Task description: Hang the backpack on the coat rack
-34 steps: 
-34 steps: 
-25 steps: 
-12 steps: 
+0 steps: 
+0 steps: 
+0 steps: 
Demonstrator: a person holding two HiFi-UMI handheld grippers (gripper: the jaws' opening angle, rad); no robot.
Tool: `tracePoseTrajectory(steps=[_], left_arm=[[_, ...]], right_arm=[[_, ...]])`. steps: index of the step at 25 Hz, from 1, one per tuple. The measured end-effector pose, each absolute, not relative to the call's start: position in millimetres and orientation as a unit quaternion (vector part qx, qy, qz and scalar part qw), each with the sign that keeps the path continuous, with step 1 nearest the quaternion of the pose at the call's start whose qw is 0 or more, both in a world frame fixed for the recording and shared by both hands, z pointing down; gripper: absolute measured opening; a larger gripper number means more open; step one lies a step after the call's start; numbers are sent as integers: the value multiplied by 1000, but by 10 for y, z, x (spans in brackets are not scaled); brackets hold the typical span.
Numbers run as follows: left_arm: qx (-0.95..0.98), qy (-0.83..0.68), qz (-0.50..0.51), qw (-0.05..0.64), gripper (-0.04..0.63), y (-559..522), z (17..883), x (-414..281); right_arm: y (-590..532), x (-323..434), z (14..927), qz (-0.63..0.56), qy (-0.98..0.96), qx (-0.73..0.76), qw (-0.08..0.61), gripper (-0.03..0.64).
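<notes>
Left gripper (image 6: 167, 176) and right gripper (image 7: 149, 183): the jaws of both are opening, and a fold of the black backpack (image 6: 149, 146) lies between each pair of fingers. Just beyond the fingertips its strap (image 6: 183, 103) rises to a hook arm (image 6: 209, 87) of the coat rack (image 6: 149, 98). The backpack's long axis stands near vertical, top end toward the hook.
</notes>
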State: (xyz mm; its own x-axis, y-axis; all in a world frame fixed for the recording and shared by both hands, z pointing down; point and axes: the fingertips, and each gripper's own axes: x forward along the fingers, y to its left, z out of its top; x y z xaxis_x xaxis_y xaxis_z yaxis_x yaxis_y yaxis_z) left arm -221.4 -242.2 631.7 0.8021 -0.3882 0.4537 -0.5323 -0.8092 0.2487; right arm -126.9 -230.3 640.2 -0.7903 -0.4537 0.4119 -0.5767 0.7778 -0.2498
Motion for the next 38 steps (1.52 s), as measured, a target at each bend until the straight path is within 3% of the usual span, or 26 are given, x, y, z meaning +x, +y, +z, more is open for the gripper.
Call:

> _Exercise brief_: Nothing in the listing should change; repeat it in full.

> _Answer box_:
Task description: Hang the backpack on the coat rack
-34 steps: 
-34 steps: 
-25 steps: 
-12 steps: 
+0 steps: 
+0 steps: 
+0 steps: 
Demonstrator: a person holding two HiFi-UMI handheld grippers (gripper: the jaws' opening angle, rad); no robot.
Tool: `tracePoseTrajectory(steps=[_], left_arm=[[_, ...]], right_arm=[[_, ...]])`. steps: index of the step at 25 Hz, from 1, one per tuple. The measured end-effector pose, each absolute, not relative to the call's start: position in millimetres and orientation as a unit quaternion (vector part qx, qy, qz and scalar part qw), each with the sign that keeps the path continuous, with step 1 nearest the quaternion of the pose at the call's start whose qw is 0 or more, both in a world frame fixed for the recording and shared by both hands, z pointing down; gripper: absolute measured opening; a larger gripper number means more open; step one lies a step after the call's start; numbers are sent as integers: the value multiplied by 1000, but by 10 for y, z, x (spans in brackets are not scaled); brackets hold the typical span.
Numbers run as follows: left_arm: qx (-0.95..0.98), qy (-0.83..0.68), qz (-0.50..0.51), qw (-0.05..0.64), gripper (-0.04..0.63), y (-559..522), z (17..883), x (-414..281); right_arm: y (-590..532), x (-323..434), z (14..927), qz (-0.63..0.56), qy (-0.98..0.96), qx (-0.73..0.76), qw (-0.08..0.61), gripper (-0.03..0.64).
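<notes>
Left gripper (image 6: 167, 176) and right gripper (image 7: 149, 183): the jaws of both are opening, and a fold of the black backpack (image 6: 149, 146) lies between each pair of fingers. Just beyond the fingertips its strap (image 6: 183, 103) rises to a hook arm (image 6: 209, 87) of the coat rack (image 6: 149, 98). The backpack's long axis stands near vertical, top end toward the hook.
</notes>
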State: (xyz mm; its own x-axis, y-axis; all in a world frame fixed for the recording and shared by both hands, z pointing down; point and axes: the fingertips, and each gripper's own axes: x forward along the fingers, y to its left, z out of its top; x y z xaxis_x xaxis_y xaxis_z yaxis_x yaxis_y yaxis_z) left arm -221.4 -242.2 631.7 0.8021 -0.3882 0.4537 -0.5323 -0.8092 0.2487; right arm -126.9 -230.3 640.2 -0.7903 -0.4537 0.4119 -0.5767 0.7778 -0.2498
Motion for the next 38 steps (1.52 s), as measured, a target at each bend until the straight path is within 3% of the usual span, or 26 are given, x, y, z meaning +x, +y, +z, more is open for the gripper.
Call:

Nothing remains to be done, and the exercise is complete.